Weight Loss Programs – Which Is Best For You?
In most cases, the specific weight loss program you choose has little to do with whether you will lose weight or not. Weight loss occurs when you consume fewer calories than your body is using. As a result, it does not matter if you choose to follow a low carb diet or a vegan diet or a vegetarian diet or a high protein diet, your own special homemade diet or any of the many commercial diet programs. So long as the plan you choose to follow results in your burning more calories than you are eating, you will lose weight. Therefore, the optimum diet program for you will be the one that fits in best with your personal and cultural preferences concerning food choices and exercise requirements as well as your reason for dieting in the first place.
The fact of the matter is that there is no single best weight loss plan (or even one best set of weight loss tips) for everyone. Every person is different, both physiologically as well as psychologically. Your body and you mind are going to react to stimuli differently whether that stimuli is food or thought. The type of eating and/or exercise plans that work well for one person may not be workable at all for another. Same goes for motivation: what motivates (or discourages) one person may have the exact opposite effect on another. The main reason diets fail is not a lack of determination; it is because the dieter chose the wrong plan and simply could not continue to follow that plan. To give yourself the best chance of being successful, you must consider all aspects of any program you are considering and determine how well each component (food, exercise and motivation/support) fits into your lifestyle.
Determining Which Weight Loss Program Is Your Best Fit
The first thing you must do when searching for a weight loss program is to ignore the commercials you see for all the “new” and or “improved” diet plans. That is not to say you cannot consider one of these programs; it is just that the advertising can (and is designed to) sway your decision-making Carbofix and you should not consider any advertising claims when selecting a plan to follow.
To find the best fit for you, we suggest that you take the following into consideration:
- Are you self motivated? If so, then support groups (online or off) and weekly meetings should not factor into you decision. However if you are a private person, then plans, such as weight watchers, that emphasize support groups and meeting should probably be avoided. On the other hand, if you need the support, this component (including the quality of the support as well as the frequency) should be one of the first things you look for.

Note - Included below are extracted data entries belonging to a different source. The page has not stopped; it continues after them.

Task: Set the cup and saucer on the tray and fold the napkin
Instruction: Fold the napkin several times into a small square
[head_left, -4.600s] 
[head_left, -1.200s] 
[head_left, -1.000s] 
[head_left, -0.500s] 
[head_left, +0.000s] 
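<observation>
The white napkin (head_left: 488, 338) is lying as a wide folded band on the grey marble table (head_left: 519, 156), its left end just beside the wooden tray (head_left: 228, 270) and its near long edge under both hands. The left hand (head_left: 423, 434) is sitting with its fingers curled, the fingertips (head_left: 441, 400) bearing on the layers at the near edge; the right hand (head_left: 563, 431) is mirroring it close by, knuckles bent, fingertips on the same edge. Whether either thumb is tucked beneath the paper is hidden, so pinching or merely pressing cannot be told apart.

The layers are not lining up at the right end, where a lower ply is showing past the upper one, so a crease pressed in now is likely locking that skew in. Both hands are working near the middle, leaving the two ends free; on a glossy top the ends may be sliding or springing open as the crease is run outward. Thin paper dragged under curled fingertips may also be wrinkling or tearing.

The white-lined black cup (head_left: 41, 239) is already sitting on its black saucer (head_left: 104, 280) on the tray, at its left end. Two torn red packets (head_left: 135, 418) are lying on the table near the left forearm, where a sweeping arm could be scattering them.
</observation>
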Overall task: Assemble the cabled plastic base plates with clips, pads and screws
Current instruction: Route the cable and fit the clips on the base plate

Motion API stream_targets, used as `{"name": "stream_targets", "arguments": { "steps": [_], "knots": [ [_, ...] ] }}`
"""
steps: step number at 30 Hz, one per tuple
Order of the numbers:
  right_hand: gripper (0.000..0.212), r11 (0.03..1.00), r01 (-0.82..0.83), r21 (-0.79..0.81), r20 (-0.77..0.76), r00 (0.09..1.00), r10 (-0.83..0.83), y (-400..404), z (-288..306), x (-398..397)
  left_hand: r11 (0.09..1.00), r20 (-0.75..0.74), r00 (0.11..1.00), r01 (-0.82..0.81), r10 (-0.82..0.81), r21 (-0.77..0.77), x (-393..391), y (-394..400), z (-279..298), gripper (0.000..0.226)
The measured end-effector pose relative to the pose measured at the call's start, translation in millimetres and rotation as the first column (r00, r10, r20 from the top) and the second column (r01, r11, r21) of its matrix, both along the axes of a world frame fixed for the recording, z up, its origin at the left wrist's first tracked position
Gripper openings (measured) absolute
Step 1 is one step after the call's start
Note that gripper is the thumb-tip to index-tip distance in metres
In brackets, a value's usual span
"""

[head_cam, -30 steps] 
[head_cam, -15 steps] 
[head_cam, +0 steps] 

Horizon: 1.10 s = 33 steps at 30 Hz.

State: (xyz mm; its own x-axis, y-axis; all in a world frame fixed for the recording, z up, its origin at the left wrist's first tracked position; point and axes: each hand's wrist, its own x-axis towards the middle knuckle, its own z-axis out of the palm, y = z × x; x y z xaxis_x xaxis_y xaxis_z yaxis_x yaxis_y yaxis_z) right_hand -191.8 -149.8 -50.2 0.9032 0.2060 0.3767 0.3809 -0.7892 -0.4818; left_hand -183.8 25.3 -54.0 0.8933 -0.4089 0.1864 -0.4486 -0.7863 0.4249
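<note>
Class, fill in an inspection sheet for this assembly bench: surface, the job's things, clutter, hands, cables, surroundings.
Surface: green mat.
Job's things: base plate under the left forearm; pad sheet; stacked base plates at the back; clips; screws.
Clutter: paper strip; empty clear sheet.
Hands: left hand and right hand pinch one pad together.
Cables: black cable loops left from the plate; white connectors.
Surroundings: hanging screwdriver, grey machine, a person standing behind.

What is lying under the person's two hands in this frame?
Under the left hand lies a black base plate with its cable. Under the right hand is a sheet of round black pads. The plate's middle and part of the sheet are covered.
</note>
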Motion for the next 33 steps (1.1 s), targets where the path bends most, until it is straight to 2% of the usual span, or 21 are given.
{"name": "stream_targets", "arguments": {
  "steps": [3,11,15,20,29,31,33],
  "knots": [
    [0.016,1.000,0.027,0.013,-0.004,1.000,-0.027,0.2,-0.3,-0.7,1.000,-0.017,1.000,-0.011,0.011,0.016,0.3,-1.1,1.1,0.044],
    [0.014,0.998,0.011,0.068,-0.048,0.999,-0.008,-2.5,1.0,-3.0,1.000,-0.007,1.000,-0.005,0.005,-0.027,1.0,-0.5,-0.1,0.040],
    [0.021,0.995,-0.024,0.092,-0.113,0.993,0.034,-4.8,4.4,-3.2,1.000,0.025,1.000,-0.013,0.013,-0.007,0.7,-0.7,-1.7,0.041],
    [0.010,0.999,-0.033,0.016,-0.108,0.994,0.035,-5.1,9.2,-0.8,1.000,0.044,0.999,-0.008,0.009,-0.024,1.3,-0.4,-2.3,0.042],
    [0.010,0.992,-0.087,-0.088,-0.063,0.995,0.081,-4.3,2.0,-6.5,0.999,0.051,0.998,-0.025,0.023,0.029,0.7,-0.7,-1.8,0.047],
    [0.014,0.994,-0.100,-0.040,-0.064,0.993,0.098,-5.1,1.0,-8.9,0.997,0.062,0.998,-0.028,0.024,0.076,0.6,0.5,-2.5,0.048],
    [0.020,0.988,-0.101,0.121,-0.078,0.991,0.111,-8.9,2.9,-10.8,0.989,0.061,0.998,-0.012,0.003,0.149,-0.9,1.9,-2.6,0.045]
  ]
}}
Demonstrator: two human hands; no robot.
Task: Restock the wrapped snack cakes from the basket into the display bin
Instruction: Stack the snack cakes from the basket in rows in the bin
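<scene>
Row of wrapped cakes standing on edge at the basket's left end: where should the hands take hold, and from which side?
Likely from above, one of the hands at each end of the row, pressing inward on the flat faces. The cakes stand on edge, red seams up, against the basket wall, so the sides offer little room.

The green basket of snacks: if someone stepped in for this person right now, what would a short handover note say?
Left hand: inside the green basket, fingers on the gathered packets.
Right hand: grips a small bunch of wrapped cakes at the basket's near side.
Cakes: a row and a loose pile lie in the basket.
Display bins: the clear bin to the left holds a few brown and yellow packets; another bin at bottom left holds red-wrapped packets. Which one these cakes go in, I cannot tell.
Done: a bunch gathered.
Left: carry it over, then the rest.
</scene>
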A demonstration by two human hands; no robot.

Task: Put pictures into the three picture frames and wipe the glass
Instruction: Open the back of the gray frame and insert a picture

- Do you like to cook? If so, you will probably not do well on any of the meal delivery programs. However, if you don’t cook or live a life on the go, following a pre-packaged meal program may be a better choice.
- Same thing goes for certain foods and food types. If you have cultural or religious preferences or just foods you cannot or will not eat, then you have to determine if the program has adequate substitutions for those foods. If not, then you should avoid those programs.
- What is your feeling about exercise? Do you like to exercise or do you hate it? Do you have time to exercise or will it be something you have to make time for? If you have a physical limitation or lack of time or just hate the thought of exercise, then you will not want to choose a plan that derives most of its benefit from an exercise plan. Note: even a little increase in the exercise you are getting will aid whatever diet plan you do chose and will help make you healthier; however, if the plan is really an exercise plan with a diet component, you should really look elsewhere if exercise is not your cup of tea.
- Are you looking for fast results without a real concern for long-term sustainability? If so, diet programs that use supplements (natural, over the counter or even prescription), severe calorie restriction diets (never a good idea long-term) or gimmicky diets like the Birmingham Cardiac Diet may be a good choice.
- How much time do you have? If you are well-organized or have abundant free time, then a simple program where you make your own menus, buy you own groceries and cook your own food may be a better (and certainly cheaper) choice. If you need someone else to tell you step by step what you need to be doing and eating, then a more regimented program will be needed.
- How are your finances? Weight loss programs cost money to buy (or access), money to maintain (for food, supplements, gym memberships etc) and money to continue (in some cases, the programs have a continuing fee for as long as you are on the program). You have to find out what it will cost you (at least an estimate) to reach your target weight goal and decide 1) if you have that money to spend and 2) if that cost is justified by the results you expect to receive. Many times the additional cost involved with a plan makes it a bad choice altogether. Sometimes there are just better alternatives from a monetary standpoint. However, sometimes, the cost of the program is not an issue or the benefits outweigh the cost however high that cost may be. There are programs out there that have only a onetime cost and there are those that have a recurring cost. You must decide which one will not only fit your budget but is one you will be able to continue to justify in your mind.